With regards to coal mining and Jeffrey Epstein, for example, Eric Levitz pointed out the following:
“In fact, last year, every Democrat in Congress voted for legislation that ensured permanent funding for the Black Lung Disability Trust Fund, which pays out $149 million in benefits for miners suffering from black-lung disease. Joe Biden’s American Rescue Plan, meanwhile, provided $200 million in new funding for the Mine Safety and Health Administration. Finally, $4 billion of the Inflation Reduction Act’s clean-energy funding is reserved exclusively for projects in communities with closed coal mines or retired coal power plants so as to provide employment opportunities for jobless miners. By contrast, there is no public evidence that any Democrat in Congress or the White House traveled to a private island with Jeffrey Epstein.”
Nowhere in this song does Anthony blame company bosses, corporations, shareholders, taxes that benefit the rich, or income inequality.
Instead, he goes on to blame the “obese milking welfare” and how if you’re “5 foot 3 and 300 pounds, taxes ought not to pay for your bags of fudge rounds.”
Right, because that’s the big problem in America. Those obese people milking welfare.
Not the fact guys like Warren Buffett pay less in taxes than their own secretaries.
Not the fact CEO pay is so extreme that they were paid 399 times as much as a typical worker in 2021.
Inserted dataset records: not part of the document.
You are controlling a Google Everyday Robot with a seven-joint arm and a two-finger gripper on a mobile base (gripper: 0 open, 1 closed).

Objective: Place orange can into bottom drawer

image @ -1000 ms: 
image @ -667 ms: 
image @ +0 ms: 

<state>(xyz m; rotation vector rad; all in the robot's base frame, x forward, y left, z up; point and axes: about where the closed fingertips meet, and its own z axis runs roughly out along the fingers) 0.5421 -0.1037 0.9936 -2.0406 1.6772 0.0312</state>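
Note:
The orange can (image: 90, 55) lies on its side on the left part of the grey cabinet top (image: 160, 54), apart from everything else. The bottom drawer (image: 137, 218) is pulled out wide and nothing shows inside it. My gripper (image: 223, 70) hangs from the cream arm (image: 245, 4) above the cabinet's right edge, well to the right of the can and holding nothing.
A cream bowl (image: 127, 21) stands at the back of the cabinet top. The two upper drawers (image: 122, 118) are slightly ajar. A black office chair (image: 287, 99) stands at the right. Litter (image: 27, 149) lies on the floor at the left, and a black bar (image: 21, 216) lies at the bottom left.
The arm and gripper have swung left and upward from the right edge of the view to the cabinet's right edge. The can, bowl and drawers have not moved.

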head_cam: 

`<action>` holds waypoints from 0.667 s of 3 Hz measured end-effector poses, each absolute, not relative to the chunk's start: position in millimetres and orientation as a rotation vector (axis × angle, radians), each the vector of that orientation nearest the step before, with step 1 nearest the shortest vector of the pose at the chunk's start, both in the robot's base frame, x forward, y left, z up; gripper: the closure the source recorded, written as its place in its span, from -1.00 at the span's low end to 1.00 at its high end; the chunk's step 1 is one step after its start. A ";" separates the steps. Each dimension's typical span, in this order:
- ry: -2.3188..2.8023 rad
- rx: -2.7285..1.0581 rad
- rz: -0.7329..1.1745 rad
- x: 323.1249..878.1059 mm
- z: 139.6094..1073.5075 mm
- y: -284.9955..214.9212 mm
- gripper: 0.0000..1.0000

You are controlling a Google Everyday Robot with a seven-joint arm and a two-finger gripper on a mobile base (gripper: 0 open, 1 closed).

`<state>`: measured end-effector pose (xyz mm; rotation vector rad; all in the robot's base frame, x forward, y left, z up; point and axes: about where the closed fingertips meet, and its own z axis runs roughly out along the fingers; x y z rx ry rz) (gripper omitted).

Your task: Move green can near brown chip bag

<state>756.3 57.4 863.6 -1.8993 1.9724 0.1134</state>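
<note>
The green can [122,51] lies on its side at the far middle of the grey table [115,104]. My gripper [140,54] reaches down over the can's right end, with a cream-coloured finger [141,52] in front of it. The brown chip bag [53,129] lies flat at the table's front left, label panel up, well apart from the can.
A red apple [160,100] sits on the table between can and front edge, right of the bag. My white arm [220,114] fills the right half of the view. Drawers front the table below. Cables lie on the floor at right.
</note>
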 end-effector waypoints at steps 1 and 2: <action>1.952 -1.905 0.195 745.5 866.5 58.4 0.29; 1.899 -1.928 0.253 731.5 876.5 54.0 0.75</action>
The current tax code inordinately benefits the 1%, while shouldering the burden on the working-class people Anthony is singing about.
But sure, blame the obese people on welfare eating fudge rounds.
Despite his grievances being misplaced, Anthony is right that he and many other working-class people are getting a raw deal. Many politicians are out-of-touch. The system is designed to benefit the wealthy elites north of Richmond, whether that be in the halls of power in Washington, D.C., or in the ATM of America, New York City.
This is precisely why we need to take “Rich Men North of Richmond” seriously. The working class grievances are real. They are genuine.
The blame, however, is often misplaced.
It was only a few decades ago that blue-collar unionized employees voted Democrat in droves. And for good reason. Their employers were often union-busters. They tried to take advantage of workers, whether it was through unfair pay or unsafe working conditions.
Now many of those people think like Oliver Anthony, blaming the welfare state for a problem that is better characterized as an income inequality problem perpetuated by wealthy elites north, south, east, and west of Richmond.
I’m not here to bash wealthy people. If you take risks, innovate, and execute bold ideas, turning them into reality, then you should be financially rewarded.
But is anyone seriously worth 399 times more than a typical worker?
That’s where I think we’ve gotten out of hand.
So when we hear messages like those conveyed in “Rich Men North of Richmond”, we must take them seriously and correct the record.
Acknowledge that while the welfare state may have some bloat in need of reform, it’s not preventing working-class people in America from improving their lives. In fact, programs like Medicaid are life-savers for many people in rural America.
The chief problem is income inequality.
It’s the people at the top living unreasonably fat and happy at the expense of working-class people. It’s a system designed to tax those people less - aided by windfalls like the Trump tax cuts that disproportionately benefited the rich - while placing more of the costs on Oliver Anthony and those like him.
Perhaps Anthony’s next song can focus on union-busting employers, corporations that screw over their employees, indifferent shareholders, and willfully blind government regulators.
We should be looking in all directions from Richmond. Not just north of it.